Copy the first line of the material below and every later line through the line containing "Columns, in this", without any other output.

[[ Records for this task open ]]

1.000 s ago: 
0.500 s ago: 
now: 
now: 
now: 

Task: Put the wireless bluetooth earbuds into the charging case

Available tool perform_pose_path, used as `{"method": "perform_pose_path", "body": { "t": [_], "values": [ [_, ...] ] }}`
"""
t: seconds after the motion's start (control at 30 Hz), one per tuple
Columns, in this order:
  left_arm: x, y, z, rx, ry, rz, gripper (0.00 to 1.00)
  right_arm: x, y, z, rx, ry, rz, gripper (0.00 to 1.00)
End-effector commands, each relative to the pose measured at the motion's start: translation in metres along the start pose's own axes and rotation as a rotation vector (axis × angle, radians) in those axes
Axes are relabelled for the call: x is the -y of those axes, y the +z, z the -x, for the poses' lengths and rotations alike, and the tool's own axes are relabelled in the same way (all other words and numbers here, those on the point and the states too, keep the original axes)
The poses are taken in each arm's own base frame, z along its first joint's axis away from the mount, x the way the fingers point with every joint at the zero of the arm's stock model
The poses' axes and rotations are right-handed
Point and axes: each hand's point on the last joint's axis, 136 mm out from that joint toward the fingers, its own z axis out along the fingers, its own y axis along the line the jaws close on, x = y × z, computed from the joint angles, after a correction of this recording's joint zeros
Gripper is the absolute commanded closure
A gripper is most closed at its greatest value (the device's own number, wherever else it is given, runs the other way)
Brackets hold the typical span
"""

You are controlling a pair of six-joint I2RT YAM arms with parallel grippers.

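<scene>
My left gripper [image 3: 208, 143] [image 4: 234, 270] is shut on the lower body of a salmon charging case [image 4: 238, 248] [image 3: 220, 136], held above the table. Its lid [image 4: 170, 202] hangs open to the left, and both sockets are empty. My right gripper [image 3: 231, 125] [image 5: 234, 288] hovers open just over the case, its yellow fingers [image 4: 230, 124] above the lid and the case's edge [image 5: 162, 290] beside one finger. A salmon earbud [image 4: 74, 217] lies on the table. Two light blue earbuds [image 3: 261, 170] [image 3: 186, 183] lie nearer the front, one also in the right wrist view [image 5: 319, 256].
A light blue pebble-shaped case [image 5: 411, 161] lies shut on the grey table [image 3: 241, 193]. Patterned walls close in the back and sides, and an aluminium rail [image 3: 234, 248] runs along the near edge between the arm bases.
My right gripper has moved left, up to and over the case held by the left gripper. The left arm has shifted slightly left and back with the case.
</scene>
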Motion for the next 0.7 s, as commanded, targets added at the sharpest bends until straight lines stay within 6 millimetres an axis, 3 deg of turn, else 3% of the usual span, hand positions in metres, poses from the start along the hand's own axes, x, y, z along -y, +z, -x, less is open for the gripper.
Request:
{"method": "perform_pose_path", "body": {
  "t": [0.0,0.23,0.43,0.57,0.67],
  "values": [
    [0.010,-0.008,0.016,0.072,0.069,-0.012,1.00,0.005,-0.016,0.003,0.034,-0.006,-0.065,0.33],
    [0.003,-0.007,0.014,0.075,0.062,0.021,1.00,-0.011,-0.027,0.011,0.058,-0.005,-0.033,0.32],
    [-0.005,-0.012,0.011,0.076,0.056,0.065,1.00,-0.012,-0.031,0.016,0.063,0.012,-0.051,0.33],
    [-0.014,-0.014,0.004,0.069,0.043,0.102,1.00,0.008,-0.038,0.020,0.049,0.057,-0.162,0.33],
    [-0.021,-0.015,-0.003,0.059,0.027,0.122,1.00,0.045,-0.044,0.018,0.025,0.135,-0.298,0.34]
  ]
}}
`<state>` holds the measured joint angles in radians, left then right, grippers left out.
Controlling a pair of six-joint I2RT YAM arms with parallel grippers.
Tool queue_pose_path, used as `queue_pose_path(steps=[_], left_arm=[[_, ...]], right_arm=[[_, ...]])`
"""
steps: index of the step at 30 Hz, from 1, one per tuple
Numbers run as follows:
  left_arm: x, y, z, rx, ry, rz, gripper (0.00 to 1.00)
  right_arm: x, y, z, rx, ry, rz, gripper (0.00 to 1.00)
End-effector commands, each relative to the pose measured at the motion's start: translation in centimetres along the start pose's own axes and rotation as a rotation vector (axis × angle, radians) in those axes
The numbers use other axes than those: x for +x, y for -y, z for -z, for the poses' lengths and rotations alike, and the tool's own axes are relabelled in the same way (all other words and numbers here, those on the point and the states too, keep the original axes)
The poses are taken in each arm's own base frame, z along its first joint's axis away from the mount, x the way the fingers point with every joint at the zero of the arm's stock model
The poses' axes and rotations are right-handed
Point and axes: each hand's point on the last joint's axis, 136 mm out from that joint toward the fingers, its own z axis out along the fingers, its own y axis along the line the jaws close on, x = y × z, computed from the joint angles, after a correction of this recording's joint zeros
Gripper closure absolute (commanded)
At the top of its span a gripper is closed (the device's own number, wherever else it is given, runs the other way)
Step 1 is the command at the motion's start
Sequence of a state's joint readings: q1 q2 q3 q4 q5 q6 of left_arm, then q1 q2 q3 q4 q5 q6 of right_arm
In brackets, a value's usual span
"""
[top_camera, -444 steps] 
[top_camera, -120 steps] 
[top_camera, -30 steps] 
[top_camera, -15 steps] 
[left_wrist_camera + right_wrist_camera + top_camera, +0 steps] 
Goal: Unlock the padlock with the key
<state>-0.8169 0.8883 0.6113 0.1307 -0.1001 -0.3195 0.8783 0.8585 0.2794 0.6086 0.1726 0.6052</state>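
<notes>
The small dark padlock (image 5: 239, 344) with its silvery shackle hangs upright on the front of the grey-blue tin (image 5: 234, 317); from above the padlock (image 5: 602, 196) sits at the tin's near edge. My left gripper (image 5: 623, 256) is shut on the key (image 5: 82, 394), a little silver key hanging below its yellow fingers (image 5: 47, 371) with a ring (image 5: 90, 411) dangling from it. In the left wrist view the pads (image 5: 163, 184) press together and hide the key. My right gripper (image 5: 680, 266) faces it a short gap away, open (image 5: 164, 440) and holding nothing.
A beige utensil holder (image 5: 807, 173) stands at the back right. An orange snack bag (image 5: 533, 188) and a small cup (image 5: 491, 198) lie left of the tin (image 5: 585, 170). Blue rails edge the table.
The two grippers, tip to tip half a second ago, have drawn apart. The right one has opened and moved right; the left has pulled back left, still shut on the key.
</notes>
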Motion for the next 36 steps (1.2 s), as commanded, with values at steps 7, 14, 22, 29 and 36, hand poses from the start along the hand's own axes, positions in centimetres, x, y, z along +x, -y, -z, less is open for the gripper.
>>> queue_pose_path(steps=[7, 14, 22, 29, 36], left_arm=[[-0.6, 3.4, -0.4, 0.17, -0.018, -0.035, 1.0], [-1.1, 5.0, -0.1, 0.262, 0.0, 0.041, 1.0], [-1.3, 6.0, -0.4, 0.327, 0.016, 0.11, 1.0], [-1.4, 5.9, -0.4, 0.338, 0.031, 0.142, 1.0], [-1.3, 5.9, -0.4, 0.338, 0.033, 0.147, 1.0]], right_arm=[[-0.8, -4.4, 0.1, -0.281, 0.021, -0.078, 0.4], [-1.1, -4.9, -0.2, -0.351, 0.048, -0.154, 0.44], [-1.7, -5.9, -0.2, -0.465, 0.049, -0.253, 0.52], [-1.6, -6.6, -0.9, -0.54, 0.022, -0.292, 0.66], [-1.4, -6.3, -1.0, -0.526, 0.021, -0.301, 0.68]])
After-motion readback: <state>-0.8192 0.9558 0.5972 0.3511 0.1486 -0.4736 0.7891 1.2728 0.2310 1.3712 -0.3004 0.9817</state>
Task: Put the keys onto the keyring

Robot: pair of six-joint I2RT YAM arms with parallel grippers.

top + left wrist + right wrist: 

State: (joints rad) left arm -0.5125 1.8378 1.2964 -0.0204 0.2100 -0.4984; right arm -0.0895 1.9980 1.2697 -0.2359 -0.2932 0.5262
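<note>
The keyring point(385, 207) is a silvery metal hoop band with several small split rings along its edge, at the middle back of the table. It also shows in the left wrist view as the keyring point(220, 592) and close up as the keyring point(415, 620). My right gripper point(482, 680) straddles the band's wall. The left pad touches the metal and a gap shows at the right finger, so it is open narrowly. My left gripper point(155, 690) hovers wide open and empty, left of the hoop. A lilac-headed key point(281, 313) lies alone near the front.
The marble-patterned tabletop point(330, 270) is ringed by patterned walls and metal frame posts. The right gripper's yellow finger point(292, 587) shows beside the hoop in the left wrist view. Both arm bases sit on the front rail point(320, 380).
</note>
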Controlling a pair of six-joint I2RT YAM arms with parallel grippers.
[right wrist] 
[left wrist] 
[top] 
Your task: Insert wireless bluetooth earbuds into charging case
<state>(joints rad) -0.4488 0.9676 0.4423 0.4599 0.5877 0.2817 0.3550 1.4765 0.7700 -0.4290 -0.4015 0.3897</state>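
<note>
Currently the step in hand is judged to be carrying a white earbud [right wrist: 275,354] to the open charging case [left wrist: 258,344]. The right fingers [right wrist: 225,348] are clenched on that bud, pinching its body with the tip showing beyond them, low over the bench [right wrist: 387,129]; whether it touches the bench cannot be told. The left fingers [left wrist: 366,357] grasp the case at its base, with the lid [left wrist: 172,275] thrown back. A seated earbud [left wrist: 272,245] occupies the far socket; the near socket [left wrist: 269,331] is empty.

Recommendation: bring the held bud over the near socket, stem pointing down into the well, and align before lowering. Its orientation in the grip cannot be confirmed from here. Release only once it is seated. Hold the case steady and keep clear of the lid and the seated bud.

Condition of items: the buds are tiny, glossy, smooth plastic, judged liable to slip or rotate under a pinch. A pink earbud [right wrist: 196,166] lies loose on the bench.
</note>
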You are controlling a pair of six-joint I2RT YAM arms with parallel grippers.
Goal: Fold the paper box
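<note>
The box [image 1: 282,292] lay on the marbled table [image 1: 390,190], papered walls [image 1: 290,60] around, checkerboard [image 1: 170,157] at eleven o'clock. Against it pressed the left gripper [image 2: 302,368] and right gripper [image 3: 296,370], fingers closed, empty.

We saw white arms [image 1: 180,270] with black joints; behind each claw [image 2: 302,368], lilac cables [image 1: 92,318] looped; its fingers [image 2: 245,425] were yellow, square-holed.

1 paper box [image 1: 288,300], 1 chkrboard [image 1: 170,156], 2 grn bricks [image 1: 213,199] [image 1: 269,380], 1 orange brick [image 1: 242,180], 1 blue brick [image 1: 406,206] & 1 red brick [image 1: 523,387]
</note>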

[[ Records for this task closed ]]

§ Task response:
1.000 s ago: 
0.500 s ago: 
now: 
now: 
now: 

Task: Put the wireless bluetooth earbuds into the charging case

Available tool perform_pose_path, used as `{"method": "perform_pose_path", "body": { "t": [_], "values": [ [_, ...] ] }}`
"""
t: seconds after the motion's start (control at 30 Hz), one per tuple
Columns, in this order:

No more work is left in this exercise.